We marched at the Route Step – which means we can carry our muskets any way we want to as long as we don’t hit a comrade inadvertently, and also we don’t have to keep cadence. Shuffling down the gravel farm road, we reach the place where we had deposited our knapsacks. We halt and stack arms.
Our water wagons are there, and we have a canteen detail of three of our men get water for us. One of our water wagons is drawn by draft horses and the other one by mules. The one that is on site today is drawn by draft horses.
We all drain our newly filled canteens and go back individually for more water. It is about 4:30PM, and the heat of the day has reached a crescendo. We all lie down to rest for a time.
I find out that one of our men has a sprained ankle and we call a medic to look at it.
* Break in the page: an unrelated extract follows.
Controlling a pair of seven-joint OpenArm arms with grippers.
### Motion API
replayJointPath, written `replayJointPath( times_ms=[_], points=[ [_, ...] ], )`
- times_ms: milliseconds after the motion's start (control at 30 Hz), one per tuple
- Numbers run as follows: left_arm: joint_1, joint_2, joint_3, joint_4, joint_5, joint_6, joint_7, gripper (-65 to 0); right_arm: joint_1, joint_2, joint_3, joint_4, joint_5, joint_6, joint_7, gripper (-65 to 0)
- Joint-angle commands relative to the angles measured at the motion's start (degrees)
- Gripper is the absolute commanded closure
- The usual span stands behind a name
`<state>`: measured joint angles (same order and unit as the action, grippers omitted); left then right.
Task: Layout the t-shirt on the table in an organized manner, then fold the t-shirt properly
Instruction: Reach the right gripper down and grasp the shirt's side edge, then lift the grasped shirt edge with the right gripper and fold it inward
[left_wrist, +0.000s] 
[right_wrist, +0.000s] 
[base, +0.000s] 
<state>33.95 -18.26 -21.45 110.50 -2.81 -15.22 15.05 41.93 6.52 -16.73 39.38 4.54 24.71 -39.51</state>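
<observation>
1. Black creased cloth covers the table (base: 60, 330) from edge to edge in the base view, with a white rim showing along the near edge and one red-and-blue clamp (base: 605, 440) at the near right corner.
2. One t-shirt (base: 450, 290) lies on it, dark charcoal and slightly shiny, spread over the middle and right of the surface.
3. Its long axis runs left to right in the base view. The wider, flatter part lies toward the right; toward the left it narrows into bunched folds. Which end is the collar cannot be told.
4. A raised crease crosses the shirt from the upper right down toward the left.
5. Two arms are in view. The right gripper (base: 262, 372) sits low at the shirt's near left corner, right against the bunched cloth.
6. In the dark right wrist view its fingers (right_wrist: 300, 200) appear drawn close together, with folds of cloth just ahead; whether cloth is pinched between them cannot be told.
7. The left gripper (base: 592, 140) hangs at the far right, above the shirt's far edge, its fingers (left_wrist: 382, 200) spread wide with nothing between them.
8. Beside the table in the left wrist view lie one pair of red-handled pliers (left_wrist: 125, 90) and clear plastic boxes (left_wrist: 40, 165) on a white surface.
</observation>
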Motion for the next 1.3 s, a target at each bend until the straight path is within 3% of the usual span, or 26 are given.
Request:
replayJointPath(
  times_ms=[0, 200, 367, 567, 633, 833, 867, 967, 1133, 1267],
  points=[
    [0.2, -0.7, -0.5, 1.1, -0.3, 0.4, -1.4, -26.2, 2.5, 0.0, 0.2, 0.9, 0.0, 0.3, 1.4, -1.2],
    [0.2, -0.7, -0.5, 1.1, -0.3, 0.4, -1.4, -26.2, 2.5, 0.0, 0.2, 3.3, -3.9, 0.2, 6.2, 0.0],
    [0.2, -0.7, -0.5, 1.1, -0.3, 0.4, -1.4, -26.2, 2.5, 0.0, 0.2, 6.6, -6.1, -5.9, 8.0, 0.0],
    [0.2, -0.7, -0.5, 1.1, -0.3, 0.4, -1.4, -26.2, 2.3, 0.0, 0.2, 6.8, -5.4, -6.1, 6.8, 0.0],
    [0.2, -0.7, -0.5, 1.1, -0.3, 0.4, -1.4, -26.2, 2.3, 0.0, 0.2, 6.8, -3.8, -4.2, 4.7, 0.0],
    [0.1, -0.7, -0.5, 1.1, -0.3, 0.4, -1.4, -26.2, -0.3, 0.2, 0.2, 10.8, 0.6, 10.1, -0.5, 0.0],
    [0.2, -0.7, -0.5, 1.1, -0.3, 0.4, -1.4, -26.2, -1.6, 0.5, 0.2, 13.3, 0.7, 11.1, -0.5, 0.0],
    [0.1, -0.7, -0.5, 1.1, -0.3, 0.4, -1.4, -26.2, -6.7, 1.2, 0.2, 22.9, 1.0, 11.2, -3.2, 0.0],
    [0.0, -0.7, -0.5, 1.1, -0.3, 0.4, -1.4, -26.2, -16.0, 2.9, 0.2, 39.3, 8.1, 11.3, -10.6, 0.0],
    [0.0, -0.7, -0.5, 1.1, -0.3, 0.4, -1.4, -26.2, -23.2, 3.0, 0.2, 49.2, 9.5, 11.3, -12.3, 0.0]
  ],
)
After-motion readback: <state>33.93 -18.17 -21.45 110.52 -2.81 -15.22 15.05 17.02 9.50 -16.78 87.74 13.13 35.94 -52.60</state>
He is told he can go to the hospital; or they can wrap it, and he can hobble around on it. He elects to get it wrapped and takes one of the cold compresses the medic offers.
He is one of the eight that came up with us from Arkansas, so I talk him into going to the van in which he traveled and stay there overnight. He can elevate the ankle to keep the swelling down and relax in a van’s captain chair. We get the key to the van, and I transport his equipment. We gingerly walk to the van. I deposit his equipment at the van and make sure he is okay with a promise to come back later.
Once I get back to the unit, we begin to ‘cooter up to go to our new campsite for the night. Originally, we were told we would have an assault of Culp’s Hill tonight, but we have been hearing that we really wouldn’t…so we really didn’t know what was going to take place. As always, there are so many rumors you hear when in the army.
We don our knapsacks, along with all our other paraphernalia, and head out for our last night of sleeping under the stars.